Isabella Marincola nasce a Mogadiscio nel 1925 dall’ufficiale di fanteria calabrese Giuseppe Marincola e Askhiro Hassan, una giovane donna somala. Nel 1927, all’età di due anni, Isabella e il fratello Giorgio di due anni più grande, vengono tolti alla madre biologica e mandatз in Italia per essere cresciutз dalla moglie italiana di Marincola. Si crea così una configurazione triangolare di subalternità femminile al cui centro si colloca l’oppressione coloniale eteropatriarcale. Da un lato, in Somalia, Marincola vive una relazione con una donna africana, considerata un’amante, ma non certo una moglie né una madre in grado di allevare lз figlз ‘italianз’ di Marincola. Dall’altro invece, in Italia, c’è una donna bianca, la moglie-madre ideale, che in apparenza sembra rispecchiare perfettamente i principi di domesticità coloniale. Entrambe le donne, anche se in maniera diversa, sperimentano il controllo coloniale e patriarcale del corpo femminile, di cui la maternità riveste forse l’aspetto più prezioso, tanto che ad una Marincola ‘sottrae’ la maternità e all’altra la impone.
E infine abbiamo Isabella, una bambina italiana e nera, il cui corpo sembra essere costantemente fuori posto.
Wu Ming 2 e Antar Mohamed , Timira, Romanzo meticcio, Einaudi, 2012
Alla bambina viene tolta la possibilità di crescere con una madre nera, considerata inadeguata e non ‘civilizzata’ e le viene imposta una madre bianca, che esprime la propria “civiltà” picchiando e prendendo Isabella a frustate fin dalla più tenera età.

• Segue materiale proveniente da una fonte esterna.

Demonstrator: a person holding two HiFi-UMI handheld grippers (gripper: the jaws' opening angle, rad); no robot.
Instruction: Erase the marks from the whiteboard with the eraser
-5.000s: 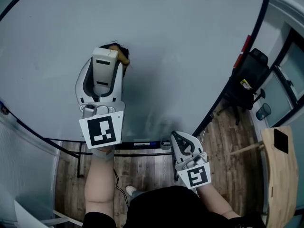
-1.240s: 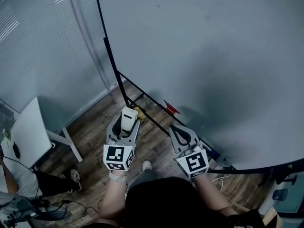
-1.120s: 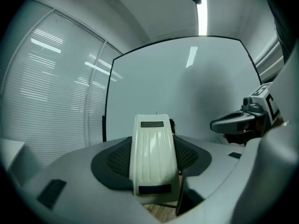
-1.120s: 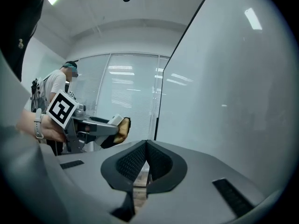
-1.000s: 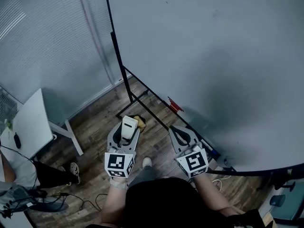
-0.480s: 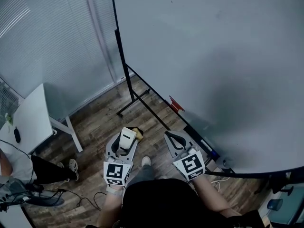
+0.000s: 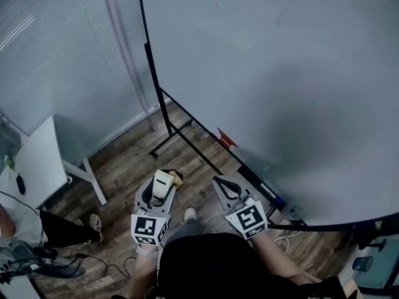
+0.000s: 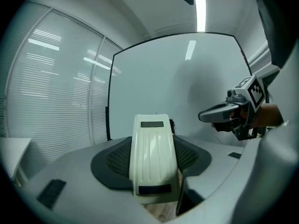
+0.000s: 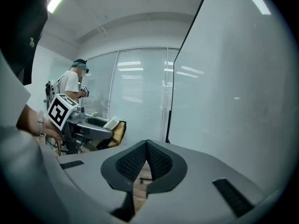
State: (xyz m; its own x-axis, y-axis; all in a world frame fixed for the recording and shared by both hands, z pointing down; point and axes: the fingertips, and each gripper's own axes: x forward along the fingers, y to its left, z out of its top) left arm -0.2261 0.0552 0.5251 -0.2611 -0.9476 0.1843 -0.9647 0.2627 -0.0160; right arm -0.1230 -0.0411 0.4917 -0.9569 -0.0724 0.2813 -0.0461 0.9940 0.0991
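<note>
Both have dropped below the clean whiteboard (image 7: 280,73), left gripper (image 7: 161,189) fingers clamping the eraser (image 8: 152,157), right gripper (image 9: 146,147) fingers pressed together empty; erasing seems finished.

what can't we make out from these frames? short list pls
- Large white whiteboard: the head view's edges cut off its top and right. The faint specks on it are too small to call marks.
- Cream plastic eraser clamped in the left tool: the left gripper view shows only its back, which hides the wiping face.
- Small red item at the board's lower edge: too small to identify in the head view.
</note>
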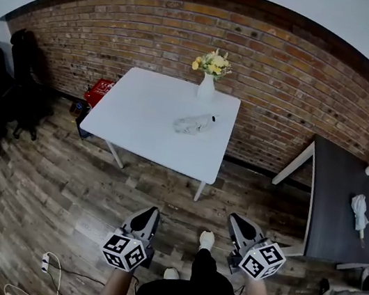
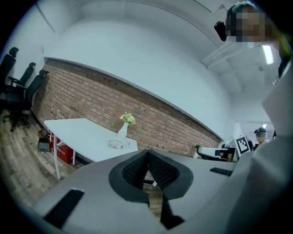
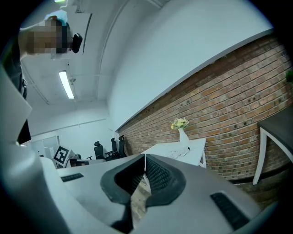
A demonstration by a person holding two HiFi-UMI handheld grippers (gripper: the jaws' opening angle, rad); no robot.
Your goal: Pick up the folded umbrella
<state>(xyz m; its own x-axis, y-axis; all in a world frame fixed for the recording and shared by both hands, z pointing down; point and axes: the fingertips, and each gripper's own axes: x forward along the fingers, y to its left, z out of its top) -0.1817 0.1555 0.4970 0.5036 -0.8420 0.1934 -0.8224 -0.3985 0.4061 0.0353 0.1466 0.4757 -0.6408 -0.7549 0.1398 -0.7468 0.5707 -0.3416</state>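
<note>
Folded umbrella (image 1: 194, 123): laid on white counter (image 1: 138, 128) beside flower vase (image 1: 207, 87), well apart from grippers. Left gripper (image 1: 151, 211), right gripper (image 1: 234, 219): fingers together, nothing held. Fingers are to be opened before reaching.

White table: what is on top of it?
On the white table: a pale folded umbrella lying flat, and a white vase of yellow flowers standing behind it at the far edge. Anything beneath the umbrella is covered.
</note>
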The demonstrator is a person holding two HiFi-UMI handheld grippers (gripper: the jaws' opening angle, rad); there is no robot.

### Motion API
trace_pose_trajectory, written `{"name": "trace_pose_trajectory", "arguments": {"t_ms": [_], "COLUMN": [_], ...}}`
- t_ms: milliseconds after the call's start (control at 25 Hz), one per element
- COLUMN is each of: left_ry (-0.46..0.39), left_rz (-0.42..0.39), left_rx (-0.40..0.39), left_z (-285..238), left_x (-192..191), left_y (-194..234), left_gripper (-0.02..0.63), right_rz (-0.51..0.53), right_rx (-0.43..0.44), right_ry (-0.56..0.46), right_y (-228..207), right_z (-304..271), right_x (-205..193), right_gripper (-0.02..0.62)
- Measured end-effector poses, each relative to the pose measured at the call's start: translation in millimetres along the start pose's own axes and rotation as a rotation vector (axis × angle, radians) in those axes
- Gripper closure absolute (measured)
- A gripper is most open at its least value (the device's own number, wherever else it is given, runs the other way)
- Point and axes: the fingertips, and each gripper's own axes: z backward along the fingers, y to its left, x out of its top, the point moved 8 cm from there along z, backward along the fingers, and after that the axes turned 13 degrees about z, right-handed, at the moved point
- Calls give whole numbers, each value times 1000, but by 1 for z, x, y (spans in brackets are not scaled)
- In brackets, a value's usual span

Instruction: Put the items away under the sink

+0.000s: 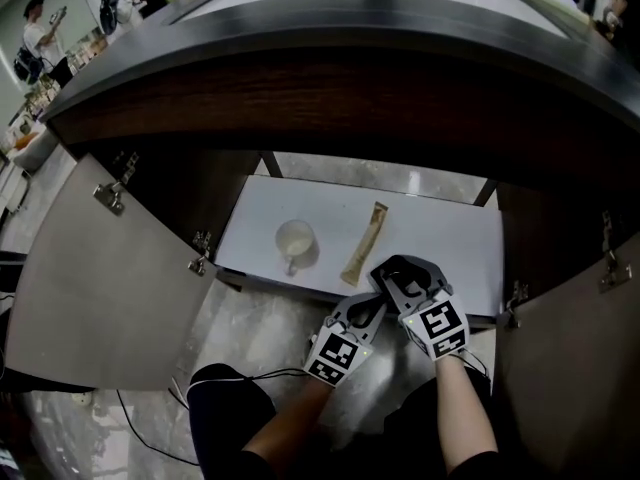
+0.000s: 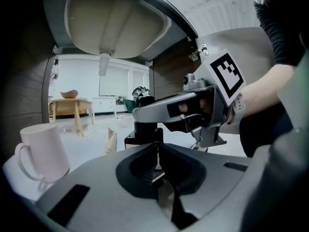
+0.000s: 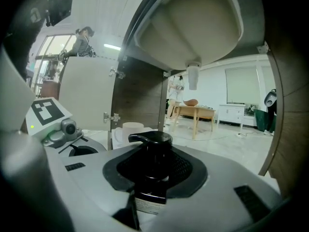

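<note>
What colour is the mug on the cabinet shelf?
The mug is pale pinkish white, plain; it shows best in the left gripper view.

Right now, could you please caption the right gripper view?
Right gripper holds a black pump bottle beneath the sink basin.

Open cabinet doors (image 1: 100, 278); pale speckled floor (image 1: 255, 333); wooden table (image 3: 193, 109) beyond.

Head view steeply down onto shelf (image 1: 450, 238), gripper views low inside, sharing mug (image 2: 41, 151)
</note>
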Motion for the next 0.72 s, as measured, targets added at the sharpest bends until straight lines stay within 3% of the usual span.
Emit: {"name": "trace_pose_trajectory", "arguments": {"t_ms": [560, 720], "left_ry": [-3, -2], "left_rz": [35, 40], "left_rx": [33, 46], "left_z": [-15, -19], "left_x": [1, 3], "left_y": [-7, -7], "left_gripper": [591, 595], "right_rz": [-60, -72], "right_rx": [-104, -105], "right_ry": [118, 132], "right_y": [-8, -9], "right_z": [17, 24], "right_x": [-4, -4], "right_gripper": [485, 404]}}
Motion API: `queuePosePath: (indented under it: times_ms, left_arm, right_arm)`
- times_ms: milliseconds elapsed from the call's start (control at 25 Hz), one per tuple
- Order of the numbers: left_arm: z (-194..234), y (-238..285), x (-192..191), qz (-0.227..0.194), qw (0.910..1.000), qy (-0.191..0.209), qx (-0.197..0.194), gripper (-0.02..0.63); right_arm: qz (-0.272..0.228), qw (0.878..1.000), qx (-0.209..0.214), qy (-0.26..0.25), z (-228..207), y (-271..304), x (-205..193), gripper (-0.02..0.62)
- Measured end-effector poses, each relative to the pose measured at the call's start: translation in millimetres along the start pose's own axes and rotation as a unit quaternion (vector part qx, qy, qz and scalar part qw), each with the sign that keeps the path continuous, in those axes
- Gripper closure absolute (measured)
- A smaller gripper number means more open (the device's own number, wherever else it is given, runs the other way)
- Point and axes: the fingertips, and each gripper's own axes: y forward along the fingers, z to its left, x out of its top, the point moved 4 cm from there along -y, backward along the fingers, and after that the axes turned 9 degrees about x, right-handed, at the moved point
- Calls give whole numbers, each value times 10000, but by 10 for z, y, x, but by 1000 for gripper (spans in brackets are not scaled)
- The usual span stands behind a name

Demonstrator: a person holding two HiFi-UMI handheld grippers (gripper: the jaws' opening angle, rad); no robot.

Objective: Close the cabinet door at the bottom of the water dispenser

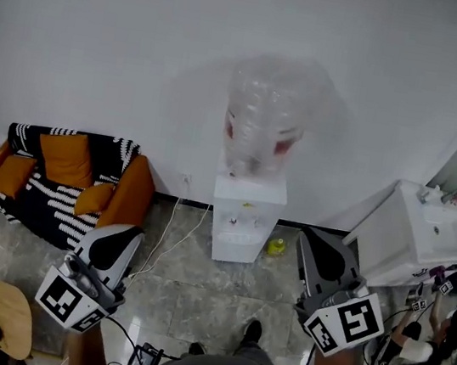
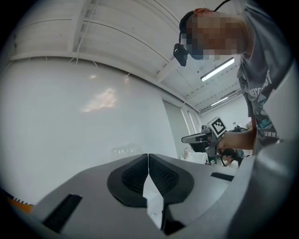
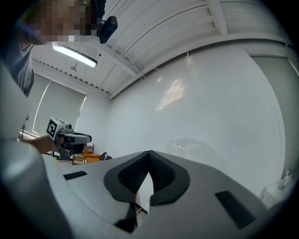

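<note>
White wall (image 1: 104,46) across the far side, striped sofa (image 1: 64,186) far left, water dispenser (image 1: 246,214) stood far centre against it, cabinet door (image 1: 238,243) at its base faced near, left gripper (image 2: 148,158) and right gripper (image 3: 149,156) hovered near, jaws pressed together, holding nothing

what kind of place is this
Likely an indoor lounge or break corner, perhaps staged in a lab. A bottle-topped water dispenser stands against a bare white wall, with a striped black-and-orange sofa on one side and a white sink unit on the other.
</note>
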Motion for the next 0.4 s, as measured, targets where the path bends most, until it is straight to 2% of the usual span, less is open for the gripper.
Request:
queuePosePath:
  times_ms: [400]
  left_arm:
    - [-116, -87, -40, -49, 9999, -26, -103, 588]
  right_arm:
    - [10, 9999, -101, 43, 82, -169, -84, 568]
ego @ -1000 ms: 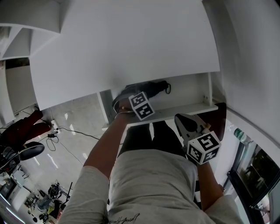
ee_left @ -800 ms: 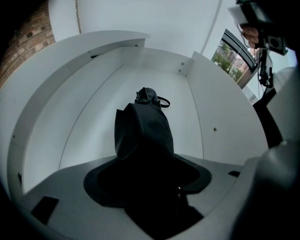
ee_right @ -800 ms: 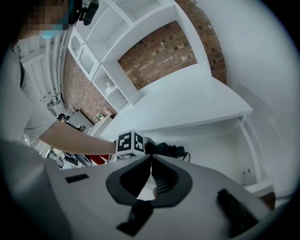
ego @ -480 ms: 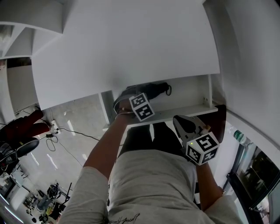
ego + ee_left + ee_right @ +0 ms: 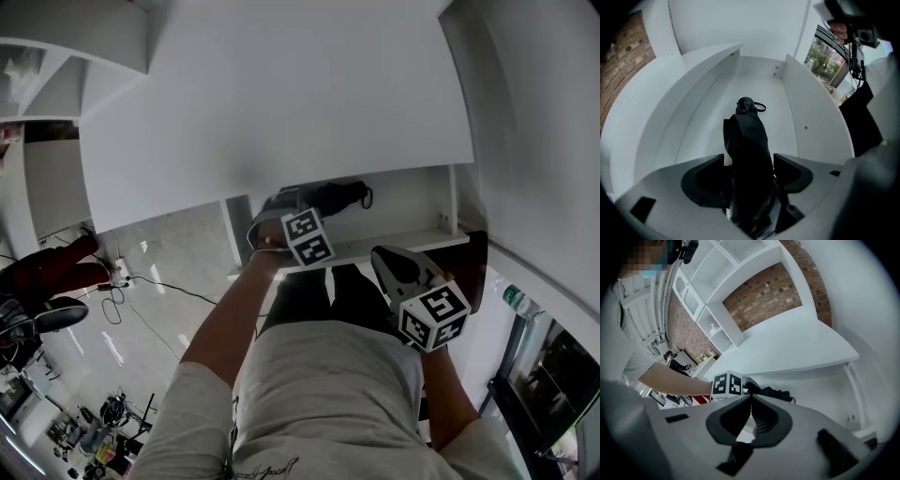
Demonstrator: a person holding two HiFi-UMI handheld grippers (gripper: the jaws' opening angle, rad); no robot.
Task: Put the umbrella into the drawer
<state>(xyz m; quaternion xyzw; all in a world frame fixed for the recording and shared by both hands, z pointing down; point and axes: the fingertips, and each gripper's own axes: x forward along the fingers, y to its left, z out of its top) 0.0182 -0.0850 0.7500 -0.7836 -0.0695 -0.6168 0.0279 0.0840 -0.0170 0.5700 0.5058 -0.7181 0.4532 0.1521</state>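
Note:
A black folded umbrella [image 5: 746, 136] lies lengthwise in the open white drawer [image 5: 787, 112], its strap end toward the back wall. My left gripper [image 5: 749, 161] points steeply down into the drawer. Its jaws have just been opening and now stand wide on either side of the umbrella's near end, without pressing on it. In the head view its marker cube [image 5: 307, 236] sits over the drawer [image 5: 403, 242], with the umbrella [image 5: 328, 195] behind it. My right gripper [image 5: 750, 398] hangs in front of the drawer, shut and empty, and is at the lower right of the head view [image 5: 396, 267].
A broad white tabletop [image 5: 281, 94] overhangs the drawer. Cables and a power strip [image 5: 117, 274] lie on the glossy floor at the left, near a black chair [image 5: 52, 314]. White shelves [image 5: 708, 268] and a brick wall [image 5: 764, 291] stand behind.
The head view has shifted a little. Both grippers stay about where they were, the left one over the drawer.

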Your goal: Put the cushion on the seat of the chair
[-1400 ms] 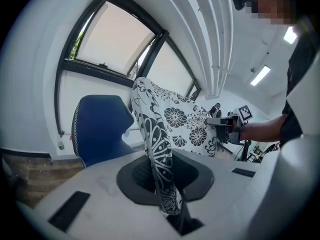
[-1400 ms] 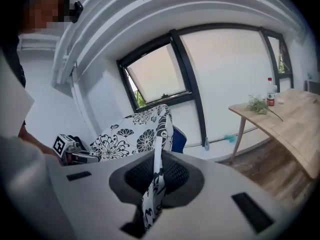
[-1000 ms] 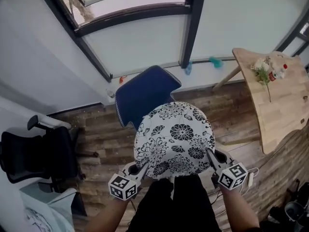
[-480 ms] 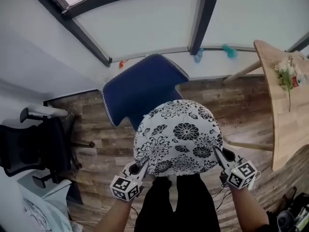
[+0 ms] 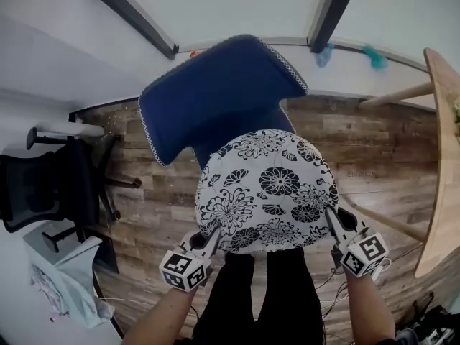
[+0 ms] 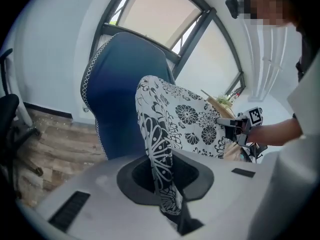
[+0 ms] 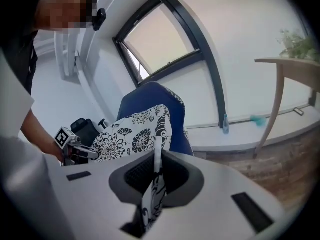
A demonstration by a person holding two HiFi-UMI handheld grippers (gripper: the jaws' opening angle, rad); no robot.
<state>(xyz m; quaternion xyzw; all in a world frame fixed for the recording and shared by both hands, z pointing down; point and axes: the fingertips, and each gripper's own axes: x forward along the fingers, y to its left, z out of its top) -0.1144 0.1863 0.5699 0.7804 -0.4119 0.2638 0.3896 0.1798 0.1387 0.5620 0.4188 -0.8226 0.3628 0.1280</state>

Quando dopo molti anni Isabella incontrerà sua madre biologica in Somalia, ecco che si rivela l’effetto “mutilante” del dominio maschile coloniale per il loro rapporto: le due donne sono incapaci di parlarsi. Madre e figlia, infatti, hanno bisogno di una persona esterna che traduca e che ‘parli’ per loro, e tra loro, poiché non parlano la stessa lingua. Isabella non solo non conosce il somalo, la lingua della madre: non conosce neppure sua madre.
In un lungo dialogo, ricostruito in base ai ricordi di Isabella, la figlia pone alla madre tutte le domande tenute in serbo per anni, domande che in passato avevano ricevuto come risposta solo silenzi. Dopo aver finalmente sentito la voce della madre raccontare la propria verità, Isabella dice:
“(…) Ma ora che ascolto mia madre, ora che lei può parlare, mi rendo conto che devo accettarlo: sono figlia di una violenza, e lo sarei anche se i miei genitori si fossero tanto amati, come in un bel fotoromanzo. L’amore al tempo delle colonie è impastato di ferocia. Un pugnale affilato minaccia e uccide, anche se lo spalmi di miele. Sono la figlia di un razzista, uno che in tutti i modi ha cercato l’oblio per la sua avventura africana. Uno che con le sue bugie ha rovinato la vita di sei persone” (Timira, p. 375).
La biografia di Isabella ci mostra la complessità dei meccanismi di oppressione intersezionale di etnia e genere e gli impatti del potere eteropatriarcale sulla vita delle donne. Emerge anche il fatto che le donne non sono oppresse allo stesso modo e che alcune donne possano soggiogarne altre, secondo la posizione sociale in cui si trovano. È dunque fondamentale posizionarsi e prendere coscienza di sé, mettendo in atto pratiche riflessive che ci spingano e ci obblighino a riconoscere le logiche di potere e privilegio in cui operiamo.
Angelica Pesarini
Docente di Sociologia e Ricercatrice, attiva nelle lotte internazionali antirazziste.